__Activity__.
In the data that follows, find each line containing "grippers" and copy it.

__Stored data__.
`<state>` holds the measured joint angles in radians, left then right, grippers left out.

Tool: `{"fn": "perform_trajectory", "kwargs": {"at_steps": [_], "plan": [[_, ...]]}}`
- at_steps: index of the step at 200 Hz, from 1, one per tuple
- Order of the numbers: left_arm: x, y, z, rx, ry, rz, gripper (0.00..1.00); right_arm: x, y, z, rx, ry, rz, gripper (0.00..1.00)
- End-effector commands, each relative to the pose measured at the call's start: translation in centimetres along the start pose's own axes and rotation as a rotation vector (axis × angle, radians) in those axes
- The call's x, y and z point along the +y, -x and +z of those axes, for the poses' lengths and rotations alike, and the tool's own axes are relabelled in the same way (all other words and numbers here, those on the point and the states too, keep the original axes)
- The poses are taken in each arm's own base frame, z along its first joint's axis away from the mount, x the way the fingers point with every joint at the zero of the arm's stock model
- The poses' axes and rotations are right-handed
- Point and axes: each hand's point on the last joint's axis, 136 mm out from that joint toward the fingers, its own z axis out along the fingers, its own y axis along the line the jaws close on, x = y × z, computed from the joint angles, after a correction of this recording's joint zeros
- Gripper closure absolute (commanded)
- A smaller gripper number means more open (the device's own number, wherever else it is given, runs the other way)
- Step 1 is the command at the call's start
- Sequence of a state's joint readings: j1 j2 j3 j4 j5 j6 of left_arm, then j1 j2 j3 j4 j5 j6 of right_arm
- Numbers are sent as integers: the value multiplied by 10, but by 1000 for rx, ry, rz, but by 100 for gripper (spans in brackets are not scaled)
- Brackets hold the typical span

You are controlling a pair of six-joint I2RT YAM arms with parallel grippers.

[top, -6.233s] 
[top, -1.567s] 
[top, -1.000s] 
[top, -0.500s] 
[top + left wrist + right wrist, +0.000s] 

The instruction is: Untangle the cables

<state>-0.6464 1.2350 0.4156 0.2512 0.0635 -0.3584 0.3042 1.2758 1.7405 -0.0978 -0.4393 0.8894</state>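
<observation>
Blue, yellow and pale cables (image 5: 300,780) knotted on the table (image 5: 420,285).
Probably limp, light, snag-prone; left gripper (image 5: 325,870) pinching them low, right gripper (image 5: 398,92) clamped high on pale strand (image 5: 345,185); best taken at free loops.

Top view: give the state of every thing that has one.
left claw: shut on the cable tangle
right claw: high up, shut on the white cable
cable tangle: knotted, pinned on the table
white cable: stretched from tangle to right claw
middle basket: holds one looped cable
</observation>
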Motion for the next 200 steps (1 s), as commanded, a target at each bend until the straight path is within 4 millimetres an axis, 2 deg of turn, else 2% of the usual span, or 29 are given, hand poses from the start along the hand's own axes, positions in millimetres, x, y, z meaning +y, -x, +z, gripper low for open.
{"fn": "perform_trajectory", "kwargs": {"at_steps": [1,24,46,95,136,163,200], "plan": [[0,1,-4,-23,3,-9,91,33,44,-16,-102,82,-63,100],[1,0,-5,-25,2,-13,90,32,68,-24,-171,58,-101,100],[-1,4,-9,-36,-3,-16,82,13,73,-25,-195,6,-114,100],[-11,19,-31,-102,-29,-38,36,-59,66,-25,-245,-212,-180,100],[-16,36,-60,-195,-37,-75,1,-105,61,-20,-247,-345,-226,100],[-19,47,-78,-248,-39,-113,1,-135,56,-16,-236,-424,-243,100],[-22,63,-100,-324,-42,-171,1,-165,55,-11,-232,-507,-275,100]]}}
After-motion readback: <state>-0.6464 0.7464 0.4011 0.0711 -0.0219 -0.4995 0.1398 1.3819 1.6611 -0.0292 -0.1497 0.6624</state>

__Output for this exercise__.
`<state>` holds the measured joint angles in radians, left then right, grippers left out.
You are controlling a pair of six-joint I2RT YAM arms with parallel grippers.

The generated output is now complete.